The Worldmark resort seems like it could be a winner. I will look into proximity to a BlueGo stop. COSkier, thanks for the thorough explanation on how WM's points system works. The points systems in general seem quite complicated, even though I realize they ultimately add flexibility. 

I looked up some listings for Hyatt High Sierra, and the holiday weeks are indeed out of my price range, but I could manage some other winter weeks (non-holiday). Marathoner pointed out that they use a hybrid system with deeded weeks as well as points. Can someone say how Hyatt's points system works?  If I had, say, a 2br Gold season worth 1880 points, can I trade one year for a copper or silver week, bank the extra points, and apply them toward a diamond week the following year? Or could I apply my points to a diamond 1 br? If not, what do the points let you do?

Ridge Tahoe looks quite nice, and except for not being cabins, it otherwise looks like everything I'd want, and quite affordable too. Does anyone know if their holiday weeks are deeded, or do they float? Also, in the winter time how precarious is the drive up the mountain?

Finally, it looks like there are numerous independents to include the Sands which , along with Red Wolf, Tahoe Beach and Ski Club, Edgeway, Brockway Springs, and I'm sure there are plenty more. How does one assess the trading power of one of these independents? (Of course I'll also have to determine whether the weeks are deeded or float, and the shuttle situation, but I feel more confident gathering that information myself!)

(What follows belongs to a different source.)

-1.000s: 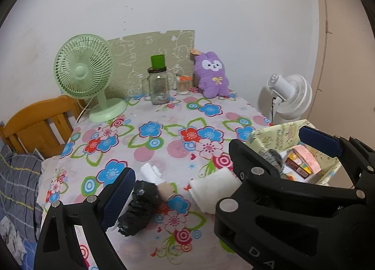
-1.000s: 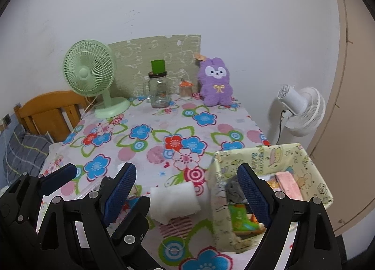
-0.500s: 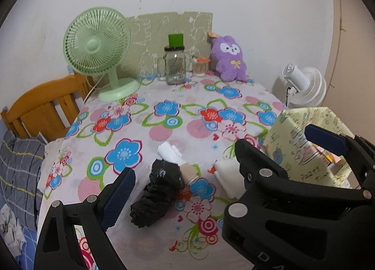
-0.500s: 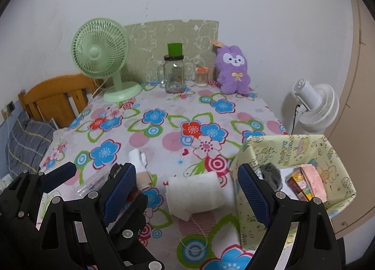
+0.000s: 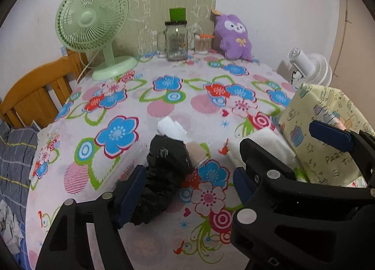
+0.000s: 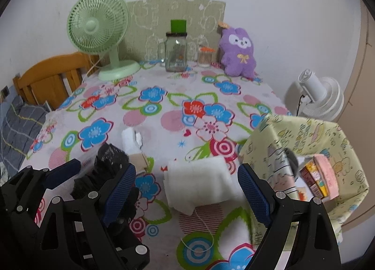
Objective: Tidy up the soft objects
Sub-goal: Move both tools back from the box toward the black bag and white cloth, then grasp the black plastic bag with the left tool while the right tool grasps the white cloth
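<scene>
A black soft bundle lies on the floral tablecloth, against the left finger of my open left gripper. It also shows in the right wrist view. A white and beige sock lies just behind it. A folded white cloth lies between the fingers of my open right gripper. A yellow fabric basket stands at the right and holds a few items. My left gripper also shows in the right wrist view.
At the table's back stand a green fan, a glass jar, a small container and a purple plush. A white fan stands off the right edge. A wooden bed frame is at the left.
Both grippers have moved down and forward toward the table. The black bundle now lies against my left finger, and the white cloth sits between my right fingers.
</scene>
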Demonstrator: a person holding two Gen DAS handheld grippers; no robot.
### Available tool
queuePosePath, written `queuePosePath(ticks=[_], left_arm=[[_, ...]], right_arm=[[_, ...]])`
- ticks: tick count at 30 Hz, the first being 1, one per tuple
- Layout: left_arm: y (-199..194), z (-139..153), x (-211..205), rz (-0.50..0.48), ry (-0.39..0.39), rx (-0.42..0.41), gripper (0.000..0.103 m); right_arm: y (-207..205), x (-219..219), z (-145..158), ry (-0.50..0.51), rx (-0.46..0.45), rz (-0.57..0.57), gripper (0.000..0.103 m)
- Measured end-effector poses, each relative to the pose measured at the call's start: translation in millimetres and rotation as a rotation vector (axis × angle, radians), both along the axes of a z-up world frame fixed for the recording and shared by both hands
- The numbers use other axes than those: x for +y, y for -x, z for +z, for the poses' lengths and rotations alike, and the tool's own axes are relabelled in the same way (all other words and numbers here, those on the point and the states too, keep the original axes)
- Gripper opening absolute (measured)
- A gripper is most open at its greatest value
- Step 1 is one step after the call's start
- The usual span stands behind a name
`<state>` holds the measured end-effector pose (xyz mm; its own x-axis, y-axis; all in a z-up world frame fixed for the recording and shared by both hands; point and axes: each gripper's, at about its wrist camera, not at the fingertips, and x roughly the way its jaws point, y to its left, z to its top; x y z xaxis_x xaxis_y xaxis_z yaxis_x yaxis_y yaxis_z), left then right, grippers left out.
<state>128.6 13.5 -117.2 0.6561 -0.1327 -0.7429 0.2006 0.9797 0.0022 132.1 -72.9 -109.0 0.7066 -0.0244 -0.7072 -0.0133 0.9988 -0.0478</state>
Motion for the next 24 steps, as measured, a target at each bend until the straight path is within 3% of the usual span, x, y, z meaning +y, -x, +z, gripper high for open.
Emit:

Sent from my iPhone using Tapatalk


----------



## DeniseM (May 31, 2015)

Thunder240 said:


> Also, in the winter time how precarious is the drive up the mountain?



This year, there was no snow, but when there is a snow storm, it can be challenging.  In the winter you absolutely have to have a 4WD - otherwise you will find yourself stopped by the Highway Patrol, and putting on chains.  [Coming from CA,] you have to cross a very high pass to reach Tahoe - we've been stuck up there all night, twice, and for several hours, many times, when snow, or a bad accident in the snow, closed the road. It's not a drive for a timid driver, or someone who is not used to driving in the snow.  My husband grew up in PA, and has lots of snow experience.

I don't know where you live, but an easier option is to fly into Reno, and drive 30-40 min. to Tahoe.  *It appears that you would be flying in from out of state - you definitely want to fly into Reno.  That's a much easier/shorter drive than from Sacramento or the SF area.  Then you'd want to rent a 4WD.



> How does one assess the trading power of one of these independents?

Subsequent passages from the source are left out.